Could you find each line of the data below that contains the word "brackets" and copy those lines?

= = =

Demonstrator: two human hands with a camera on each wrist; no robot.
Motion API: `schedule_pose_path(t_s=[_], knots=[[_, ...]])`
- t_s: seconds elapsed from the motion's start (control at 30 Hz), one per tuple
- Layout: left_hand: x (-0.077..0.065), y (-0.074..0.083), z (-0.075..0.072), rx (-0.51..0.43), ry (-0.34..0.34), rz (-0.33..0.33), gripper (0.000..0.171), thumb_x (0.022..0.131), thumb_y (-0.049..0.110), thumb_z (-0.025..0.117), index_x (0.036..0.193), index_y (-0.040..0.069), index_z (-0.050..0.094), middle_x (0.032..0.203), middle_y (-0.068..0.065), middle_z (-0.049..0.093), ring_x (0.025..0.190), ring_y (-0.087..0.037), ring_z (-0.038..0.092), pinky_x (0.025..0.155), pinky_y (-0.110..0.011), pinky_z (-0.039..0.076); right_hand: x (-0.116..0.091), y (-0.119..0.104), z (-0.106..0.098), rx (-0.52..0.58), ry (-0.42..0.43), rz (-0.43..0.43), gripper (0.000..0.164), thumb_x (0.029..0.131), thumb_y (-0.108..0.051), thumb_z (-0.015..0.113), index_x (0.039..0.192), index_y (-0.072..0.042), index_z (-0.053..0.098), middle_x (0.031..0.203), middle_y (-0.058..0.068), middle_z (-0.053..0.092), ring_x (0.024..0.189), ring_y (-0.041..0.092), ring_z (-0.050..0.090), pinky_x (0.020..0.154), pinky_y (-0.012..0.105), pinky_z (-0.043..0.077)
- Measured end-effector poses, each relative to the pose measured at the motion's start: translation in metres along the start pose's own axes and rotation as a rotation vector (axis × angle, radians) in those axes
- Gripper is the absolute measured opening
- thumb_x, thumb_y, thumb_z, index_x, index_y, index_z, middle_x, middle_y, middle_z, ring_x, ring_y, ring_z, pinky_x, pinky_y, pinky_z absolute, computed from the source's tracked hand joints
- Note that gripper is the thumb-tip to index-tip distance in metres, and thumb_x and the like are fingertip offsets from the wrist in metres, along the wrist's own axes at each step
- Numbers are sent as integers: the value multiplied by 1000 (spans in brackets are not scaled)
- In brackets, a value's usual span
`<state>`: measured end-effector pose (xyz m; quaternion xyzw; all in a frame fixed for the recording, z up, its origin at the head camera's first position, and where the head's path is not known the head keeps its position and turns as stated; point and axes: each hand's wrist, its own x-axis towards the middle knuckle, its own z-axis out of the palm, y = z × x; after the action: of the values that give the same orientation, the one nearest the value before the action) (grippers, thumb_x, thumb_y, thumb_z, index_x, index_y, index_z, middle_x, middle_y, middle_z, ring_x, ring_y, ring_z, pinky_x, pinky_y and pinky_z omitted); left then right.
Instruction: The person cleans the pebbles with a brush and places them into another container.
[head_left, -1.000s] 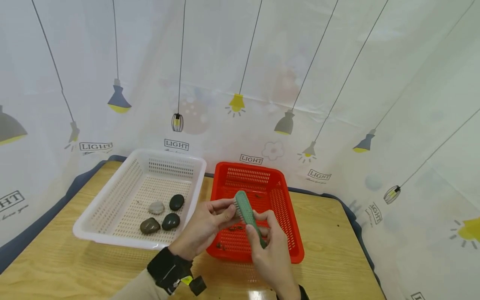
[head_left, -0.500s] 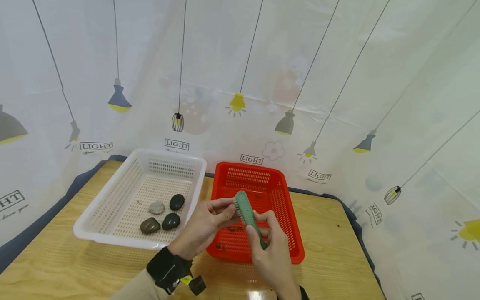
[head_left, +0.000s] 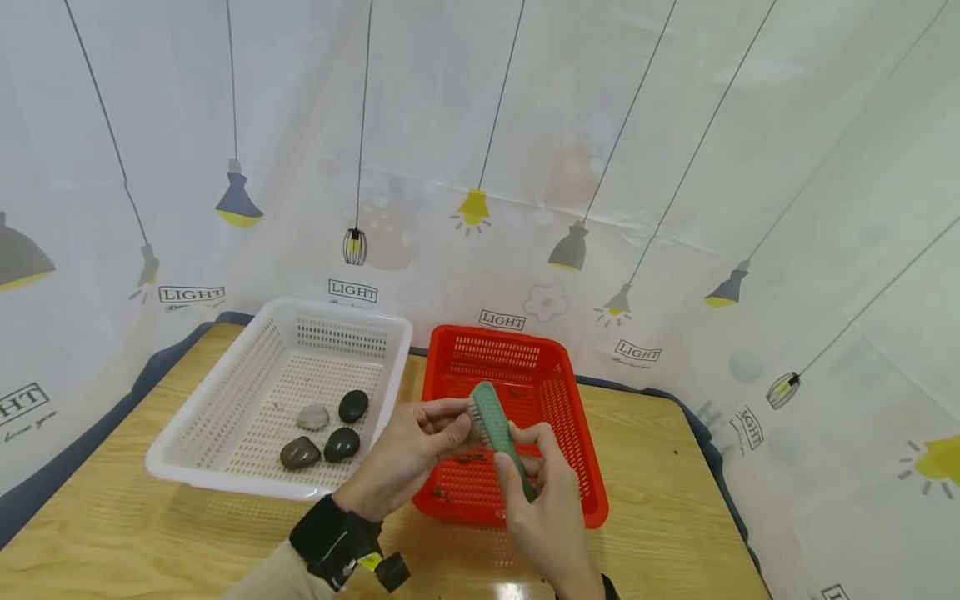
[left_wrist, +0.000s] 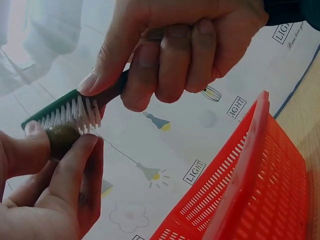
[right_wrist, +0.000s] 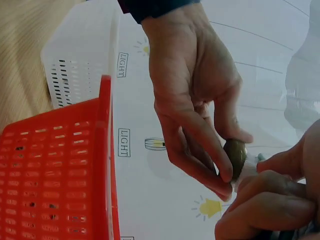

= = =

» Solution
- Numbers are sent as integers: the value multiplied by 1000 (spans in brackets are not scaled)
- In brackets, a value's usual span

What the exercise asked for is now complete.